Publicado en el número de noviembre-diciembre de 1856 de Putnam's Monthly Magazine, “Bartleby, The Scrivener” se ha traducido al español como “Bartleby, el escribiente”, aunque podríamos sinonimizarlo como copista o bien, escribidor. Su autor, Herman Melville alcanzó póstuma gloria con Moby Dick, novelón infinito de obligada lectura y relectura, pero con el cuento de Bartleby hablamos no sólo de un ejemplo perfecto de lo que llaman en inglés historia corta o relato breve y que en español aliviamos y alivianamos con llamarle cuento a lo que cuenta, al chiste que tiene su métrica y precisa medición y al chisme que si se cuenta mal arruina la reputación de protagonistas equivocados.
Bartleby es un personaje fantástico y un ejemplo raro que a menudo hay que admirar e incluso clonar. Es un raro duende burocrático, verdoso o gris, que guarda silencio la mayor parte del tiempo que le duran sus párrafos y que al conseguir empleo en una oficina de Wall Street como escribiente o copista vierte inicialmente todas sus energías en el debido cumplimiento de hacedor y verificador de letras… hasta que llega el día y la bendita línea en tinta donde Bartleby responde “Preferiría no hacerlo” ante cualesquier pregunta, sugerencia, orden, petición o insinuación de su jefe.
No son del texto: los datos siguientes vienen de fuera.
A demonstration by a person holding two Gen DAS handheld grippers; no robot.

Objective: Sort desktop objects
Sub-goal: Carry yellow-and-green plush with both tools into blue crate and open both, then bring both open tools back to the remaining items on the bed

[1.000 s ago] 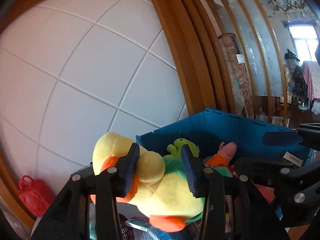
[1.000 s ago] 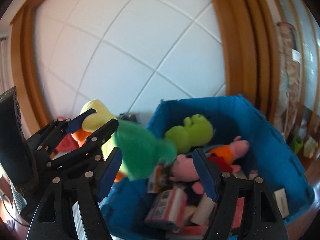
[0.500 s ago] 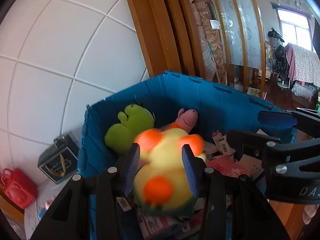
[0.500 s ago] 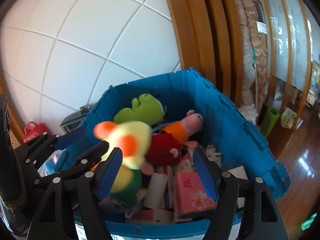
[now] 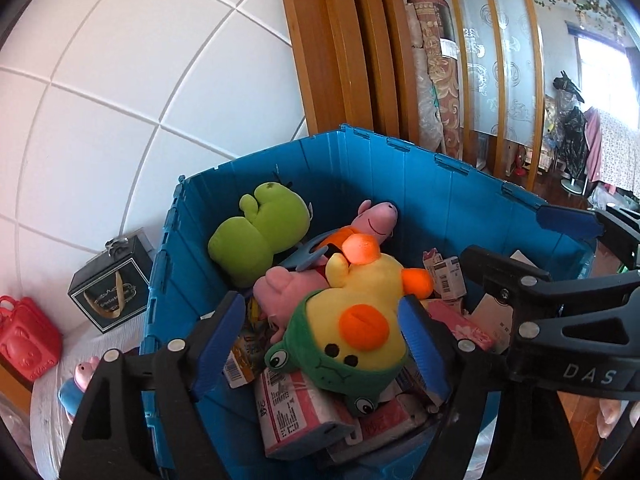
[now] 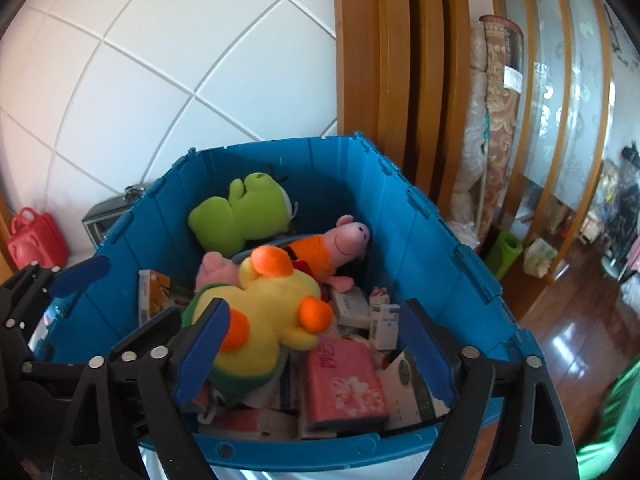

No cuento más del cuento para instar a quienes lo desconocen a que hoy mismo se afilien a esa linda e inofensiva forma de desobediencia civil, también hálito y aliento de libertad o declaración de íntimos principios ante la testaruda y engreída imposición del poder en todas sus formas. Que si aquí yo mando y sólo truenan mis chicharrones para que hagas o deshagas lo que dicto, pues preferiría no hacerlo y en santa paz; que no tienen ningún caso o beneficio seguir gastando saliva ante la imbecilidad y mentira de los políticos, hartazgo que inyecta ganas de insultarlos y seguir escribiendo o describiendo sus descalabros y desmanes, pues preferiría no hacerlo y mejor aún: me concentro en rendirle un homenaje a Bartleby, el fantasma que quizá se forjó su caparazón en la oficina de objetos olvidados o cartas sin remitente o destinatario que se quedaron en el limbo vacío de las amnesias y decidió entonces heredarnos esa sana renuncia a encarar o incluso hablar con tanto mamón engreído y empoderado que cree tener siempre la razón cuando en realidad se le podría iluminar las entendederas con crema de lodo en sus fauces o siete palabras que demuestran sus inútiles equívocos pretenciosos… pero prefiero no hacerlo.